И если Татищев раздумывал над проблемами соотношения материального и идеального с деистических позиций чисто теоретически, то впоследствии М.В. Ломоносов, стремясь связать философию с выводами естествознания, стал искать естественнонаучные доказательства материальности мира.

Михаил Васильевич Ломоносов (1711—1765), вслед за Татищевым, но независимо от него, пришел к признанию единства природы. "Я натуру нахожу везде себе подобную, — писал он. — Я вижу, что лучи, от самых отдаленных звезд к нам приходящие, с тем же законом в отвращении и преломлении, которым и солнечное и земного огня лучи последуют и для того то же средство и свойство имеют. Подобным образом уверясь, что и в кометах воздух и пары те же, как здешние, имеют свойства".

Много размышлял Ломоносов и над понятием "материя". В его работах можно встретить несколько уточняющих друг друга определений. "Материя есть то, из чего состоит тело и от чего зависит его сущность", — писал он в "Опыте теории о нечувствительных частицах". В другом месте встречается и такое определение: "...Материя есть протяженное несопроницаемое, делимое на нечувствительные части (сперва, однако, надо сказать, что тела состоят из материи и формы, и показать, что последняя зависит от первой)".

Можно заметить, что татищевское понимание сущности "естества" было более диалектическим. Иначе говоря, Татищев теоретически осознавал сложное диалектическое взаимопроникновение идеального и материального. Ломоносов пошел дальше, доказывая независимость второго от первого, подчеркивая именно материальность окружающего мира. Исторически это было, видимо, неизбежно, но взгляды М.В. Ломоносова более механистичны по сравнению с философскими воззрениями В.Н. Татищева.

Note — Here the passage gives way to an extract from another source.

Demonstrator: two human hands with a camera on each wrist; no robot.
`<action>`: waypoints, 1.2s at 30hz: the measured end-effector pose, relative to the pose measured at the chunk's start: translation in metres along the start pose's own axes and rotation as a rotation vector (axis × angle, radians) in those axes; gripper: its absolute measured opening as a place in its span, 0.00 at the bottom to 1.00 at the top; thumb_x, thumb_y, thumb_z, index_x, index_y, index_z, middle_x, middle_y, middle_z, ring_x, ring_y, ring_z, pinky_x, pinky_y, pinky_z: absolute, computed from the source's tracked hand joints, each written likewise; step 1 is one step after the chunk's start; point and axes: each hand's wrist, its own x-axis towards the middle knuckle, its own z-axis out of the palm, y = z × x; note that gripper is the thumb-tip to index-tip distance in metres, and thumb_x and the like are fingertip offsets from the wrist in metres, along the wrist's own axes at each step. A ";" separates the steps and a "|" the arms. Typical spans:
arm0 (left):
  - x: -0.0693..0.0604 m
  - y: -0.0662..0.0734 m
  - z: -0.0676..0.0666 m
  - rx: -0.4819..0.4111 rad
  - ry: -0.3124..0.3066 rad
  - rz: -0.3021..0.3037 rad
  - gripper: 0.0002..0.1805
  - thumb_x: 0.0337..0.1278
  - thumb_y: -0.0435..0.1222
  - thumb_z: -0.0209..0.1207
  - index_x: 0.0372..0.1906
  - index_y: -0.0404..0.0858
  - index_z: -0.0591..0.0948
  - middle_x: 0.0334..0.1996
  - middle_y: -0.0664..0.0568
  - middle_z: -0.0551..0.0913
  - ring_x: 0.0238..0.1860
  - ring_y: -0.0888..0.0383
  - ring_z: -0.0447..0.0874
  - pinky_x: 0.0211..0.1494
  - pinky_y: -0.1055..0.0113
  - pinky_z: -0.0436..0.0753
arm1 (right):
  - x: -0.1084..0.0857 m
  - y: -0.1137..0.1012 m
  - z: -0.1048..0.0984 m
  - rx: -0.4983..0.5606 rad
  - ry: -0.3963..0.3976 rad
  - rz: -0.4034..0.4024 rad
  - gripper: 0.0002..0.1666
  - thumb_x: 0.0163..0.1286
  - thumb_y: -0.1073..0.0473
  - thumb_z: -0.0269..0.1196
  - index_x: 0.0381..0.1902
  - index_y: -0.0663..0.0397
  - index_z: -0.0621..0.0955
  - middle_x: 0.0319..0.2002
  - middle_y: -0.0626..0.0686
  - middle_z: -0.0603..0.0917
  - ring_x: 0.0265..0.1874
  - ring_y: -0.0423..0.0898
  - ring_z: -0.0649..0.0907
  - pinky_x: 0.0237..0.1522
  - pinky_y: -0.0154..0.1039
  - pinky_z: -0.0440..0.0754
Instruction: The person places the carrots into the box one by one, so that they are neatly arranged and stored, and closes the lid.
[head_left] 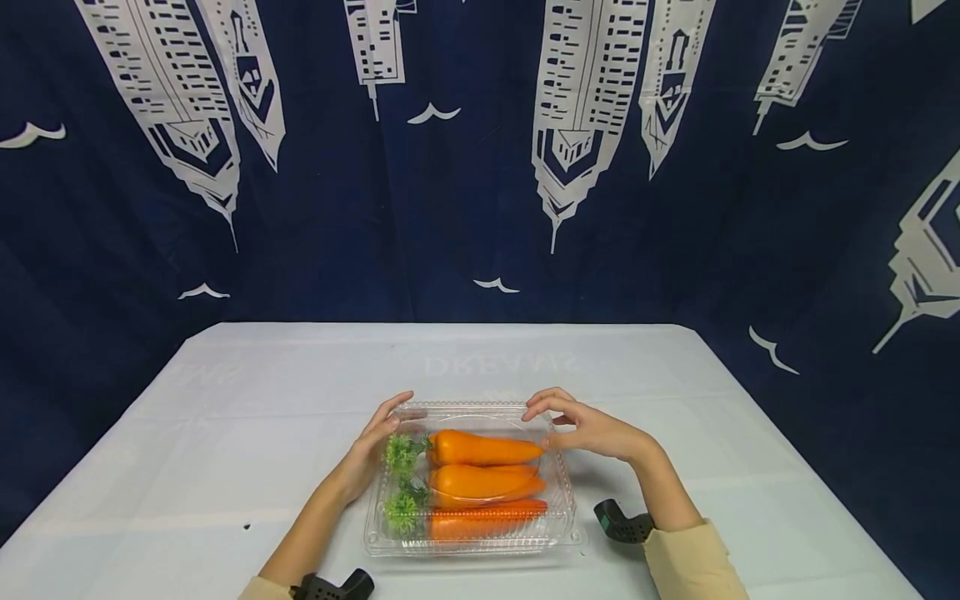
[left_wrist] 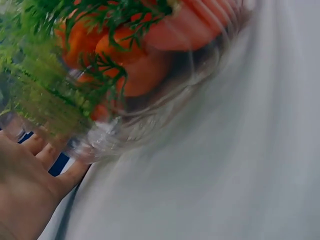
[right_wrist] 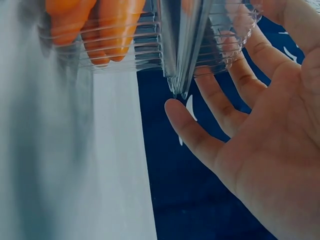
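Observation:
A clear plastic clamshell box (head_left: 468,548) sits on the table, its lid over several orange carrots (head_left: 483,450). Leafy green tops (head_left: 402,510) point to the box's left side. My left hand (head_left: 366,458) lies along that left side, fingers stretched toward the far corner; the left wrist view shows its fingertips against the plastic. At the far right corner my right hand (head_left: 588,427) touches the lid with spread, slightly bent fingers. In the right wrist view, lid and base edges (right_wrist: 182,80) lie close together beside these fingers. Whether the lid is latched cannot be told.
A white-covered table (head_left: 225,467) extends on all sides of the box. A small dark speck (head_left: 247,526) lies at left. Behind hangs a dark blue curtain (head_left: 450,208) with white building prints. Dark wrist devices (head_left: 624,523) sit on both arms.

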 end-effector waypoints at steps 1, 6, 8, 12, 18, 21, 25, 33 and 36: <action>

Деистической картины мира придерживались и другие российские просветители, продолжая большей частью ломоносовскую линию. Интересны в этом отношении суждения Дмитрия Сергеевича Аничкова (1733—1788) о соотношении души и тела, то есть идеального и материального в его "Слове о разных способах, теснейший союз души с телом изъясняющих". Другой мыслитель второй половины XVIII века Яков Павлович Козельский (1728—1794) в своем труде "Философические предложения", говоря о натуре (т.е., природе), строго разграничивает "натуральное" или естественное от "вышенатурального", "вышеестественного" или сверхъестественного. "Натурою, — пишет он, — называется действующая сила всякой вещи, и потому натуральное называется то, что из силы и существа какой вещи разуметь и истолковать можно; например, натуральное дело огня жечь; а чего из силы и существа вещи разуметь и изъяснить не можно, то называется вышенатуральное, вышеестественное, или чудо; например, вышеестественное дело, или чудо, было то, что пророк Моисей ударом жезла истощил воду из камня".

Пафнутий Сергеевич Батурин (1740/1741 — 1803) привлекал материалистические идеи для доказательства вредности масонства в своем трактате "Исследовании книги о заблуждениях и истине", в котором он критиковал учение крупного западноевропейского масона-мистика Л. Сен-Мартена, изложенное в книге "О заблуждениях и истине" (она была переведена на русский язык русскими масонами и издана в Москве).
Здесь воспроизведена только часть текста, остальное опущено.